─── DATASET SECTION ───
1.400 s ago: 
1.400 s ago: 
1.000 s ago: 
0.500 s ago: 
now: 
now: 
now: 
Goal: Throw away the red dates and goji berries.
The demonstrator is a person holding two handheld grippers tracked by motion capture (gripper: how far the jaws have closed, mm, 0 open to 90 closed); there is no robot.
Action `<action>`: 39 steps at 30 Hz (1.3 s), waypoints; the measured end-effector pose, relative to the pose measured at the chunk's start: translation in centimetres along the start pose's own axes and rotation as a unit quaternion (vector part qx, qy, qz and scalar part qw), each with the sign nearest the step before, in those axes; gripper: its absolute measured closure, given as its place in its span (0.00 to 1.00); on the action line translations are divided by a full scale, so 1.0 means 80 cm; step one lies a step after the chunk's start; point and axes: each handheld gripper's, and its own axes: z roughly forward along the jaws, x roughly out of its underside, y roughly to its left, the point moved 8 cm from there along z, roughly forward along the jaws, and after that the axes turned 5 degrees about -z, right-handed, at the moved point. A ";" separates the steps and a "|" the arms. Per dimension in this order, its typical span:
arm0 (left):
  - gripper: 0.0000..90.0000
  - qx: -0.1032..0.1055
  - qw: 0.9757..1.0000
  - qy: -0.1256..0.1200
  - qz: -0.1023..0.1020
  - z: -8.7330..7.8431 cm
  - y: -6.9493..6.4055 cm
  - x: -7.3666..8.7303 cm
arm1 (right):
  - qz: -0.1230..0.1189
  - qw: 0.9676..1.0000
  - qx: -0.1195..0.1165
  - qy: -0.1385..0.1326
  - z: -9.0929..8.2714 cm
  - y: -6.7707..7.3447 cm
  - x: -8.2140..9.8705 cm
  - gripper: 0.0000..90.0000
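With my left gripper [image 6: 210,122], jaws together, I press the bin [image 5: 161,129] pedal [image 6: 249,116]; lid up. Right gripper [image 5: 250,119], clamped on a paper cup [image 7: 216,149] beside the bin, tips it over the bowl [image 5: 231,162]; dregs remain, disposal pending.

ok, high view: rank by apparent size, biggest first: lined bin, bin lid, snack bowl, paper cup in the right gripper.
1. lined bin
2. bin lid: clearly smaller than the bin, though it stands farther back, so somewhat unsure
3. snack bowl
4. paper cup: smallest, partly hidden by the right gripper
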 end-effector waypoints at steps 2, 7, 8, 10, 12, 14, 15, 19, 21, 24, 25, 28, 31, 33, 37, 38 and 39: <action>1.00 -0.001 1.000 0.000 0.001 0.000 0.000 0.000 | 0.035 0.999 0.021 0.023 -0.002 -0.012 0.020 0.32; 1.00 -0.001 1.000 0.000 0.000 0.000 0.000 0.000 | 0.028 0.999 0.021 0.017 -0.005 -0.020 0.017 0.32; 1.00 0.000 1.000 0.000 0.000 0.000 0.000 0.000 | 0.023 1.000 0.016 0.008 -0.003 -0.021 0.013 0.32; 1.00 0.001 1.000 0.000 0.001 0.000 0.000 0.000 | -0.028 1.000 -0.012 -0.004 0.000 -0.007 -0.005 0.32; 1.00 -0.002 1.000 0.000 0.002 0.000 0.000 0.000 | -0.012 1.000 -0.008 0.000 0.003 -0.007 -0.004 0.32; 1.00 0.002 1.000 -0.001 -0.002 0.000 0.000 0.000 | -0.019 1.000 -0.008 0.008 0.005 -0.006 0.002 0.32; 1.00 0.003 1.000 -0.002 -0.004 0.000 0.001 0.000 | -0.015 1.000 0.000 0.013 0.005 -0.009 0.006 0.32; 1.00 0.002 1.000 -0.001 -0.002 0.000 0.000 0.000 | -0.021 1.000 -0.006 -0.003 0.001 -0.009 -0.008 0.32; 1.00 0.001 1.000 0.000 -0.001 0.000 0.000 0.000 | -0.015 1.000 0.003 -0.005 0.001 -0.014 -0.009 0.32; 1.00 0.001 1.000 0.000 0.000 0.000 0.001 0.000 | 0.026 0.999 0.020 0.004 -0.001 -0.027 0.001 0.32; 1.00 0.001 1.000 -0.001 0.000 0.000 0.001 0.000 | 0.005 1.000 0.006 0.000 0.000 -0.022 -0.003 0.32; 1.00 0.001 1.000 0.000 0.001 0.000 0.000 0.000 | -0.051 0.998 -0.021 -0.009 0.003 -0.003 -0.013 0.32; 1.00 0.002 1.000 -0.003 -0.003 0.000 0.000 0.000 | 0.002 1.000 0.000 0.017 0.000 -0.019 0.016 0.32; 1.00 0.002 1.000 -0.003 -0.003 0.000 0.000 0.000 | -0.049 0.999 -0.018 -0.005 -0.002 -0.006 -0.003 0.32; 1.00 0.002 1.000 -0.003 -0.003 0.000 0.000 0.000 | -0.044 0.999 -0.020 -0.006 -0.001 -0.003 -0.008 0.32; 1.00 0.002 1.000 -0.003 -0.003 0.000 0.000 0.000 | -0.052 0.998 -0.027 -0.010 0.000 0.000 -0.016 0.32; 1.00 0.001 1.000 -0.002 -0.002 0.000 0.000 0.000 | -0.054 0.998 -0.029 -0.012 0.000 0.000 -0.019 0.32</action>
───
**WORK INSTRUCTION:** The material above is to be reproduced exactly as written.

**ANSWER FOR THIS EXERCISE:**
1.400 s ago: 
1.400 s ago: 
1.000 s ago: 
0.500 s ago: 
now: 
now: 
now: 
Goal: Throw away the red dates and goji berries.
The demonstrator is a person holding two handheld grippers tracked by motion capture (gripper: how far the jaws have closed, mm, 0 open to 90 closed); there is no robot.
Action `<action>`: 39 steps at 30 Hz (1.3 s), waypoints; the measured end-effector pose, relative to the pose measured at the chunk's start: translation in centimetres along the start pose's own axes and rotation as a unit quaternion (vector part qx, qy, qz and scalar part qw), each with the sign nearest the step before, in those axes; gripper: its absolute measured closure, given as its place in its span (0.00 to 1.00); on the action line translations are divided by a full scale, so 1.0 means 80 cm; step one lies a step after the chunk's start; point and axes: each handheld gripper's, and its own axes: z roughly forward along the jaws, x roughly out of its underside, y roughly to its left, the point moved 8 cm from there along z, roughly forward along the jaws, and after that the axes turned 5 degrees about -z, right-handed, at the moved point. A ";" separates the steps and a "|" the arms. Per dimension in this order, its typical span:
arm0 (left):
  - gripper: 0.0000..90.0000
  - qx: -0.1032..0.1055
  - qw: 0.9757..1.0000
  - qy: -0.1256..0.1200
  - qz: -0.1023..0.1020
  - z: -8.7330..7.8431 cm
  - y: -6.9493..6.4055 cm
  - x: -7.3666..8.7303 cm
arm1 (right):
  - qz: -0.1230..0.1189
  - qw: 0.9676..1.0000
  - qx: -0.1195..0.1165
  - qy: -0.1385..0.1326
  - z: -9.0929..8.2714 cm
  - y: -6.7707..7.3447 cm
  - x: -8.2140..9.8705 cm
  - gripper: 0.0000..90.0000
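With my left gripper [image 6: 210,122], jaws together, I press the bin [image 5: 161,129] pedal [image 6: 249,116]; lid up. Right gripper [image 5: 250,119], clamped on a paper cup [image 7: 216,149] beside the bin, tips it over the bowl [image 5: 231,162]; dregs remain, disposal pending.

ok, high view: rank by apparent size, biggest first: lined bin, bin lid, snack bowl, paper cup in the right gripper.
1. lined bin
2. bin lid: clearly smaller than the bin, though it stands farther back, so somewhat unsure
3. snack bowl
4. paper cup: smallest, partly hidden by the right gripper
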 end-effector waypoints at steps 2, 7, 8, 10, 12, 14, 15, 19, 21, 24, 25, 28, 31, 33, 37, 38 and 39: <action>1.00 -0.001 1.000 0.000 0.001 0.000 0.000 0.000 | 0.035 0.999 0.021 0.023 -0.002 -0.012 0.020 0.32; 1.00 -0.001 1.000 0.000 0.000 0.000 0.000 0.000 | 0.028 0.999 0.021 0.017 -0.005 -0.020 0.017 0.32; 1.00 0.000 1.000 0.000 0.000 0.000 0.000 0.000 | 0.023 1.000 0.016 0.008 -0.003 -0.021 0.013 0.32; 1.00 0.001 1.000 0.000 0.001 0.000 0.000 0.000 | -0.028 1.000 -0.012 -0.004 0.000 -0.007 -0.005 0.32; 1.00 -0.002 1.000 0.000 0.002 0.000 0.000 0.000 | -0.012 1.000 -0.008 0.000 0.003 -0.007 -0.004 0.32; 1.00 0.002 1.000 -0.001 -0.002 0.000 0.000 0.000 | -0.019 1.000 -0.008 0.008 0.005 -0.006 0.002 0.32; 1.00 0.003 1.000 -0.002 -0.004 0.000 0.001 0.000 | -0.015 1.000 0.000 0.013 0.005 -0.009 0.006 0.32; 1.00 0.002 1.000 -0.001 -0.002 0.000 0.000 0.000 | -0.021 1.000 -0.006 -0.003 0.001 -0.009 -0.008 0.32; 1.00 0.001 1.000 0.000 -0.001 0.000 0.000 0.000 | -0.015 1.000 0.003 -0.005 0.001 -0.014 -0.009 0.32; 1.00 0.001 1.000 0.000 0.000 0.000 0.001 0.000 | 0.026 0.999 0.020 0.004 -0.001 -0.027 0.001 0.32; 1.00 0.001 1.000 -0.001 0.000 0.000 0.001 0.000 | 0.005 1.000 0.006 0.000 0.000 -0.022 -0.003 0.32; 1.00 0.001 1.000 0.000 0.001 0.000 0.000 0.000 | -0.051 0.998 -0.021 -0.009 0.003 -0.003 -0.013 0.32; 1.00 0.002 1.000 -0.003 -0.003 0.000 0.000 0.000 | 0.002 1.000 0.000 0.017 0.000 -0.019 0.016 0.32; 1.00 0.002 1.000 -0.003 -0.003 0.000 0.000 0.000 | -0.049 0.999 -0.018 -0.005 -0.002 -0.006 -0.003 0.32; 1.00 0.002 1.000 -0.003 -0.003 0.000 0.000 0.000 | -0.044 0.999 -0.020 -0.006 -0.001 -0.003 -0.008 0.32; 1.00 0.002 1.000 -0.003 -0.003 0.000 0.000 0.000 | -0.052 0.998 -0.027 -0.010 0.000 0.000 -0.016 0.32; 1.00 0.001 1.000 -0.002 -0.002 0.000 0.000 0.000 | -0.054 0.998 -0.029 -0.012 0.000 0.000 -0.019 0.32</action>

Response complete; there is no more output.